Когда в оговоренный день и час я оказался в его гарсоньерке – так он порою именовал свое обиталище, я обнаружил, что львиное логово превращено в жилье человека. Даже и книги уже не валялись бесформенной кучей, а были расставлены на полках, в строгом порядке, как в библиотеке. Анжела, само собою, присутствовала, на сей раз при моем появлении и не подумала удалиться.

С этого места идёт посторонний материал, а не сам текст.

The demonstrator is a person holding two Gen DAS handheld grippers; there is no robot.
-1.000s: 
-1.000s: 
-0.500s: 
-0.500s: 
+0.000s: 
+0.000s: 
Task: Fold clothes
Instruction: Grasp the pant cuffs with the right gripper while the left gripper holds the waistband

Я почти искренне восхитился:
– Как у вас мило, светло, просторно. И нет привычного ощущения, что накануне здесь бушевали либо Ледовое побоище, либо Куликовская битва.
Аз согласился:
– Да. Это так. Не стану спорить. Присутствующая здесь Анжела внесла в пещеру неандертальца некоторое благообразие с налетом бюргерского приличия. Она полагает, что этот фасад больше соответствует возрасту и статусу хозяина дома. Я мысленно дважды пожал плечами и содрогнулся, но спорить не стал. Во-первых, спорить с ней бесполезно, а во-вторых, почему не доставить ей удовольствие? – заслужила.
– Спорить здесь решительно не о чем. Тут можно только благодарить.
– Ну, вы всегда готовы к консенсусу, – весело сказал Азанчевский. – Тема вполне дискуссионна. Порядок воздействует двояко. С одной стороны, дисциплинирует, с другой – он стреноживает мысль.
– Канту порядок только содействовал.
– Кант его даже олицетворял, – он веско кивнул, давая понять, что это суждение не вызывает его возражений. – Кант, как известно, был пруссак. В пруссачестве понятие орднунга более чем мировоззрение. Это инстинкт. А кроме того, Кант жил в восемнадцатом столетии. Сегодня нет уже той размеренности, нет больше и города Кенигсберга. Живем на юру и на сквозняке. Иные ритмы, другие боги. Меняются режимы и взгляды. А с ними даже и человек, столь косный по своему составу. Имею в виду его образ чувств, в значительной мере и образ мышления.
Что сказать вам об этой работящей и договороспособной Анжеле? Должно быть, лишь в провинции складываются такие напористые, упертые, центростремительные характеры.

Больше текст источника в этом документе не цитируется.